WHAT NEEDS TO BE DONE>
Identify each line in the records below that contains the word "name", and copy it.

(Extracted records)
===============

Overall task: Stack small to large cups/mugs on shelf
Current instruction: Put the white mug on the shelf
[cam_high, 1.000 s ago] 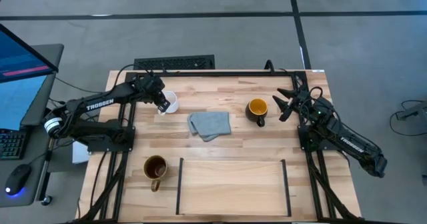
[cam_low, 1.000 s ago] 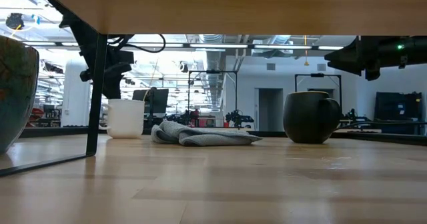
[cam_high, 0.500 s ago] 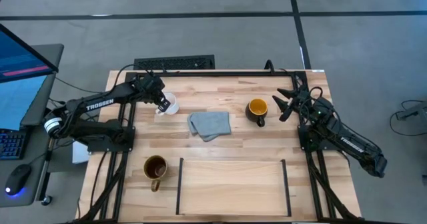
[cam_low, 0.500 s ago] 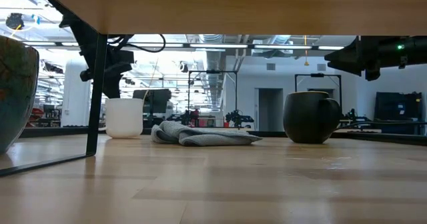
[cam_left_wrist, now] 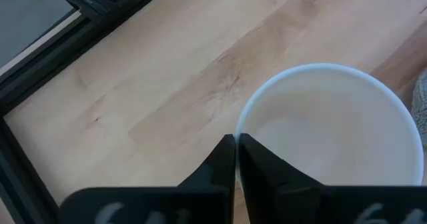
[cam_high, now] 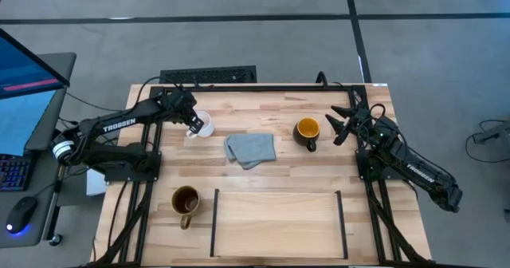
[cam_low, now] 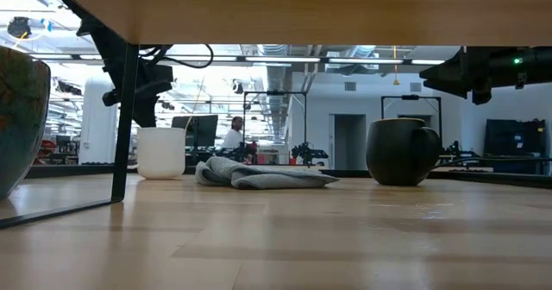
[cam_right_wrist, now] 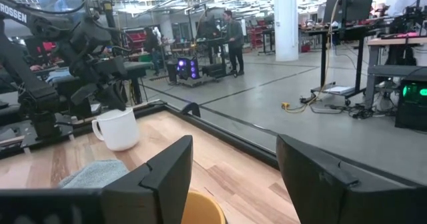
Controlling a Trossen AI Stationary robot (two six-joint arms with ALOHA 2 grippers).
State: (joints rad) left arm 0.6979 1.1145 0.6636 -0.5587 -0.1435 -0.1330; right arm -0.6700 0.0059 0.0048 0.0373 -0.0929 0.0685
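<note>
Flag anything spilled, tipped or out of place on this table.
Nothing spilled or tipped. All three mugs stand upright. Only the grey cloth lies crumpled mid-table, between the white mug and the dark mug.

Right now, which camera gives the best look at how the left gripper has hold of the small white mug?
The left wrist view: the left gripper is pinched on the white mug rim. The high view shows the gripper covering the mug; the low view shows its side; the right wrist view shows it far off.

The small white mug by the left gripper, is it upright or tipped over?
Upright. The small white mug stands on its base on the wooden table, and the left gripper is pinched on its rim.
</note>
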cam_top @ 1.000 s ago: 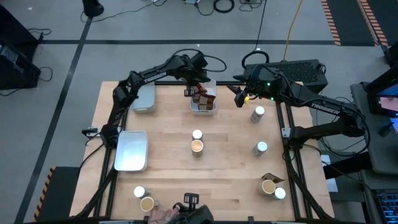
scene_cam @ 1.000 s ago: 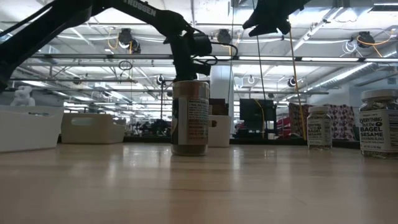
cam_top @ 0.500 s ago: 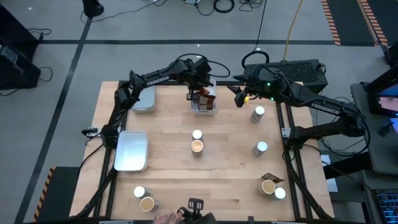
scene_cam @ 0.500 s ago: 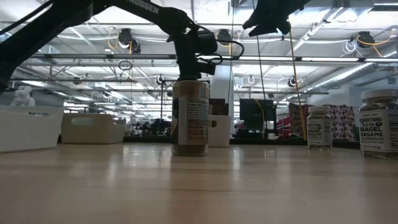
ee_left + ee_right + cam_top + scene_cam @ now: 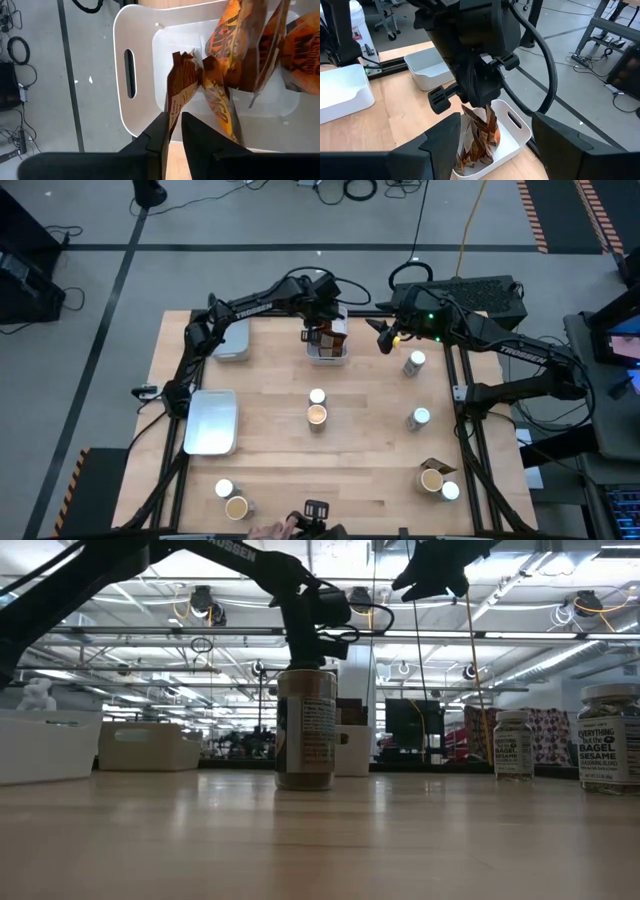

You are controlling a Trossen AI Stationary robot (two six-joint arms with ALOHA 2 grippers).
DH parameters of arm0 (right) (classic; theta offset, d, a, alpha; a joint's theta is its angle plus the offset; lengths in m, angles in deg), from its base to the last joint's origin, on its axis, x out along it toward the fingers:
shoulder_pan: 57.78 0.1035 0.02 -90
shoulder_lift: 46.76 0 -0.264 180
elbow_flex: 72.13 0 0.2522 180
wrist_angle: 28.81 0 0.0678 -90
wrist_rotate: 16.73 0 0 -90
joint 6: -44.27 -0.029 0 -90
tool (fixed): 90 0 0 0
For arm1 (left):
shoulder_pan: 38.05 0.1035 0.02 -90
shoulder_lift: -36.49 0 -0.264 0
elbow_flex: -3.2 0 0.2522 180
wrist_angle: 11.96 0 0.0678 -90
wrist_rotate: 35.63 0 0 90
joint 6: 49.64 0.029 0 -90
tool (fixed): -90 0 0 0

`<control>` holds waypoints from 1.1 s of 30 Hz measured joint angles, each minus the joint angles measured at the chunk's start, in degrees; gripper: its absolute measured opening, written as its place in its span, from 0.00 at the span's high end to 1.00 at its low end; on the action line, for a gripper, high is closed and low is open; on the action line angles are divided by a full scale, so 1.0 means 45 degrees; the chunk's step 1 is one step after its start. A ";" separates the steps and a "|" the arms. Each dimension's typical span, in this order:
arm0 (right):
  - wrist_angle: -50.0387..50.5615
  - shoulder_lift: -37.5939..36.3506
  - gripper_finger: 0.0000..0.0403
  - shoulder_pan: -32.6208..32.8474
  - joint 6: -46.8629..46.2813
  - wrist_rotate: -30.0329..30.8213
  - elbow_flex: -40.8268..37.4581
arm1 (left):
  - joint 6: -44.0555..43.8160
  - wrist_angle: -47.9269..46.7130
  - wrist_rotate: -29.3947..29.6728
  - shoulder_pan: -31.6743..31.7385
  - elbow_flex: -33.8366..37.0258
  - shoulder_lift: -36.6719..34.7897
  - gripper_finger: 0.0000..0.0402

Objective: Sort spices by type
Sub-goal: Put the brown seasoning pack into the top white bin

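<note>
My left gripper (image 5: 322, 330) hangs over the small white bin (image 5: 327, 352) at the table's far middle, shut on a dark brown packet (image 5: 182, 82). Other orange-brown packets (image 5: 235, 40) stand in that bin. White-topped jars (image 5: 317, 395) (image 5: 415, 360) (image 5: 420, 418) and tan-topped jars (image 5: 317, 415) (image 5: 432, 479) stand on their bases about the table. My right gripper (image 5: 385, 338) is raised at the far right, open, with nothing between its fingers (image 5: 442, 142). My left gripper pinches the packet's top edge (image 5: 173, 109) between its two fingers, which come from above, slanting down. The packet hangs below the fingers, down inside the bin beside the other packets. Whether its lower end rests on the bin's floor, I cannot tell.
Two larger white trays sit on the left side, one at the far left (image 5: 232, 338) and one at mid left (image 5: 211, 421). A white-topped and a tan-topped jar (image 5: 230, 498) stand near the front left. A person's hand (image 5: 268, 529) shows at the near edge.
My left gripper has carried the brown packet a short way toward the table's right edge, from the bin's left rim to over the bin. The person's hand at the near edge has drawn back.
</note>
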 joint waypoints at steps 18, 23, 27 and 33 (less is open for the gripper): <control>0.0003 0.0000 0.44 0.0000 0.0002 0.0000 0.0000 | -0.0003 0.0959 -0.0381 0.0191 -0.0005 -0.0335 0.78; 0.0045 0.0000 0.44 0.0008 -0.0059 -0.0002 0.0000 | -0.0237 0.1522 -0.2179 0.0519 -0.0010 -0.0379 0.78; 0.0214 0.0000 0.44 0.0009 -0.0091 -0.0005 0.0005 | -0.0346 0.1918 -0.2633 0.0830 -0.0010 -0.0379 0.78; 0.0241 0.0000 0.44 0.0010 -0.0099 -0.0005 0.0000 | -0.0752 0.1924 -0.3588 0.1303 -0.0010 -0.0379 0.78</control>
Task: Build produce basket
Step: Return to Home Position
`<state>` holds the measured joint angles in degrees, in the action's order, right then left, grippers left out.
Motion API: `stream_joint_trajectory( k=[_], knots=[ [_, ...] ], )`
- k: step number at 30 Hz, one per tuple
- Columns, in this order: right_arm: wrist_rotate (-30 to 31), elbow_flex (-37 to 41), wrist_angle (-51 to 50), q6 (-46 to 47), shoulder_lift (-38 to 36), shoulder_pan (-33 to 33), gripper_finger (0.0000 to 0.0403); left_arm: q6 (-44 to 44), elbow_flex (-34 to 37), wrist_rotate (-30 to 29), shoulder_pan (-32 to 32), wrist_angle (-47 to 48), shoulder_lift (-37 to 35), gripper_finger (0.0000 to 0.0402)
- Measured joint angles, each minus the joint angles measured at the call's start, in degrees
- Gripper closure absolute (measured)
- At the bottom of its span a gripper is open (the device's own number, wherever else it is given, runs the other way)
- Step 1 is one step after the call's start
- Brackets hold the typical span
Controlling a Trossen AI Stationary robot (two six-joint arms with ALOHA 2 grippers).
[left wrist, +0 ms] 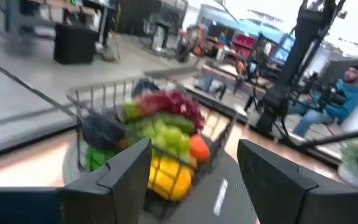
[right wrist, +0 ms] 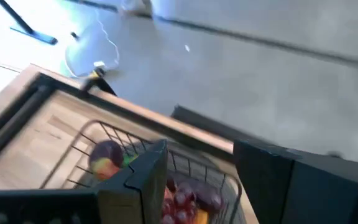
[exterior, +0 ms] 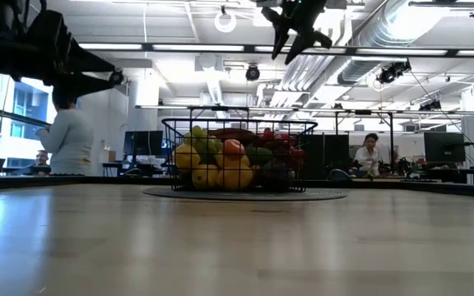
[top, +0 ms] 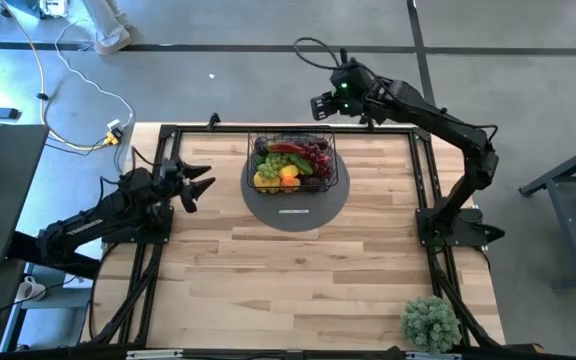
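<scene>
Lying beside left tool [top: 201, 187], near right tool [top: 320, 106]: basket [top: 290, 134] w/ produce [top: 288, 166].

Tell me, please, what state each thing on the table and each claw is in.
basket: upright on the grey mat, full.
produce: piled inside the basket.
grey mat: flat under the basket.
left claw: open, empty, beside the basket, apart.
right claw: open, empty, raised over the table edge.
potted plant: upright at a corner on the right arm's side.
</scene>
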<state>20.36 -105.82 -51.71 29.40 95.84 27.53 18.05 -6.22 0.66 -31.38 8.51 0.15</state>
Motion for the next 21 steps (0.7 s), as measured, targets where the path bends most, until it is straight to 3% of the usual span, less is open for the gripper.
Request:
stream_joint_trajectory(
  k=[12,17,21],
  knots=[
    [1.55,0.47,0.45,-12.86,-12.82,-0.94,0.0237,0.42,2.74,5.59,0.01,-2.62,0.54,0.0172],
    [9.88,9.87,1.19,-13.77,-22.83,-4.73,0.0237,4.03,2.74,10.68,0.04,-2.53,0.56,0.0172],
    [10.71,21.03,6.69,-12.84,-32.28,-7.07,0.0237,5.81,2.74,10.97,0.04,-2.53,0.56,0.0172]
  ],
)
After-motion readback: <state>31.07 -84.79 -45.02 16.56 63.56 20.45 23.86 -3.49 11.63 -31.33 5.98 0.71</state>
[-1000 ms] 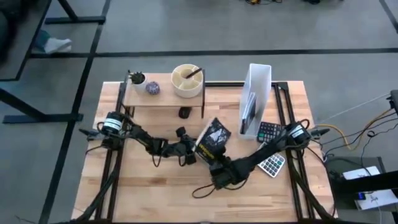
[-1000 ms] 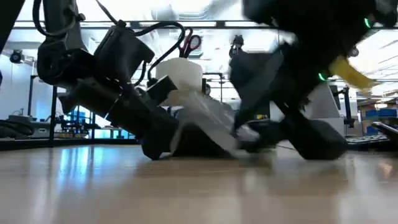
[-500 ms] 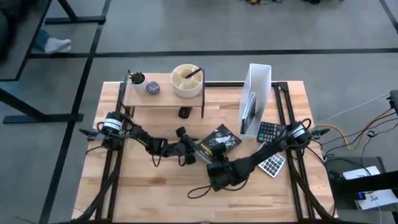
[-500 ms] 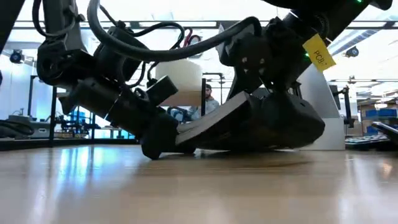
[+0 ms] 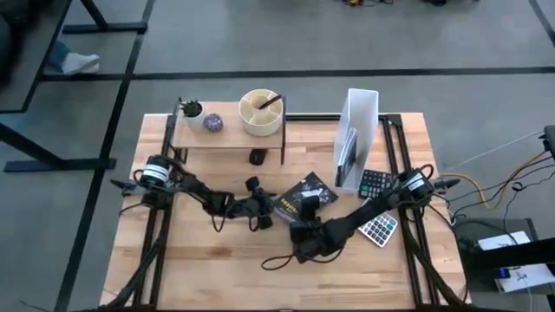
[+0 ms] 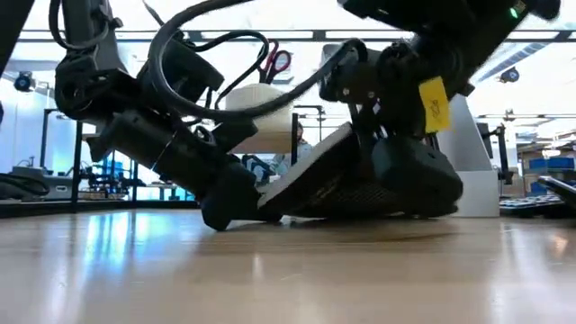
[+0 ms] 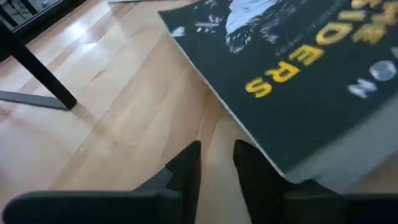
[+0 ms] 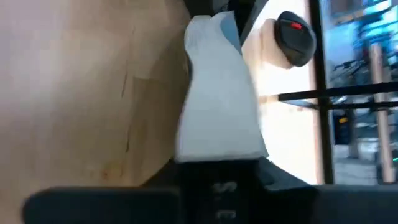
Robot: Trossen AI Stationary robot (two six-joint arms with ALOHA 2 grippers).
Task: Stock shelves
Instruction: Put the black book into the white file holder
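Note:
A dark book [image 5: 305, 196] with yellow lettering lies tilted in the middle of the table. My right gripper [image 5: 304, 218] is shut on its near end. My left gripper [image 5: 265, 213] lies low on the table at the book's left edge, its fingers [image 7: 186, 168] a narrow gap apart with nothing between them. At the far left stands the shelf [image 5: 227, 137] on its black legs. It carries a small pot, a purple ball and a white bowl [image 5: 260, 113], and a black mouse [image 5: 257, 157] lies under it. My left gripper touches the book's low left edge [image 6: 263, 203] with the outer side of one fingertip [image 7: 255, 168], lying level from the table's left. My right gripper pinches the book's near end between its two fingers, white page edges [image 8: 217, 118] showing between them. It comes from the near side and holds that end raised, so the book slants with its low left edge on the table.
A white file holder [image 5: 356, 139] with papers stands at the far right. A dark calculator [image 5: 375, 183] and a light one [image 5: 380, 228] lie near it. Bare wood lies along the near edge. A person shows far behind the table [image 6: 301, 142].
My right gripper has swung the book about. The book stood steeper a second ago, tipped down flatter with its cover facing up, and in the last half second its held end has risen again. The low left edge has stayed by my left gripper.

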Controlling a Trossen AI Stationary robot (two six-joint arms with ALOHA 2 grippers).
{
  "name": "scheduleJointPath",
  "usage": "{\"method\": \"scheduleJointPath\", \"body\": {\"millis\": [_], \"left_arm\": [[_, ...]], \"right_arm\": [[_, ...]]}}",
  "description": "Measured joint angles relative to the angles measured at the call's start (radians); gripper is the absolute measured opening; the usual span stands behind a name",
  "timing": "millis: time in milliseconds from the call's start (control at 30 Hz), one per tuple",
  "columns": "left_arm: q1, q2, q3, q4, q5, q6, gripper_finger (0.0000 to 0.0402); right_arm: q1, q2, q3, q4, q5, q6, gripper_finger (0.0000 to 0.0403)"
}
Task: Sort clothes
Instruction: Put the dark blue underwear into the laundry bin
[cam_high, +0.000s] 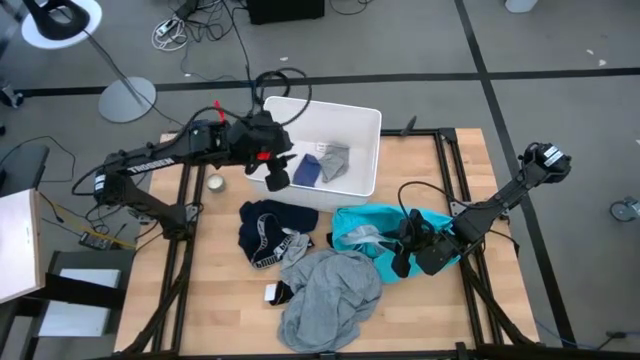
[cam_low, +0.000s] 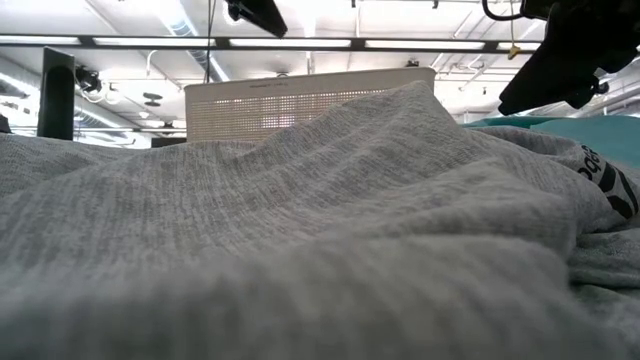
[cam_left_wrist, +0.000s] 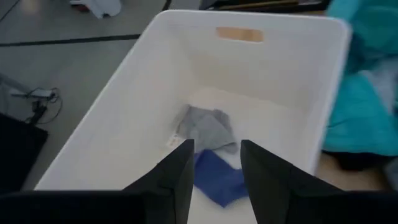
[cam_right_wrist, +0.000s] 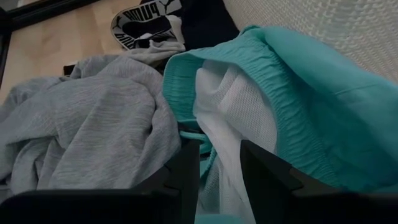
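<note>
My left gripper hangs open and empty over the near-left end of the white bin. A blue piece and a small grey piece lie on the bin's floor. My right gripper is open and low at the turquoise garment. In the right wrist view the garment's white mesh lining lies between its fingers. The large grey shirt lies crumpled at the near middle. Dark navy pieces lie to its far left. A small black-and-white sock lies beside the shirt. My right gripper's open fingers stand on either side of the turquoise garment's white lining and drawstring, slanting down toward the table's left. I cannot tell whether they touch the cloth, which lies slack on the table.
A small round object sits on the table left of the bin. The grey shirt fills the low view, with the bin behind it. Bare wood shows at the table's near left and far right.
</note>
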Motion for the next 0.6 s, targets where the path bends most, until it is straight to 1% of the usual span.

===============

TASK RESPONSE>
  "name": "scheduleJointPath",
  "description": "Measured joint angles relative to the angles measured at the call's start (radians); gripper is the absolute measured opening; the usual span stands behind a name",

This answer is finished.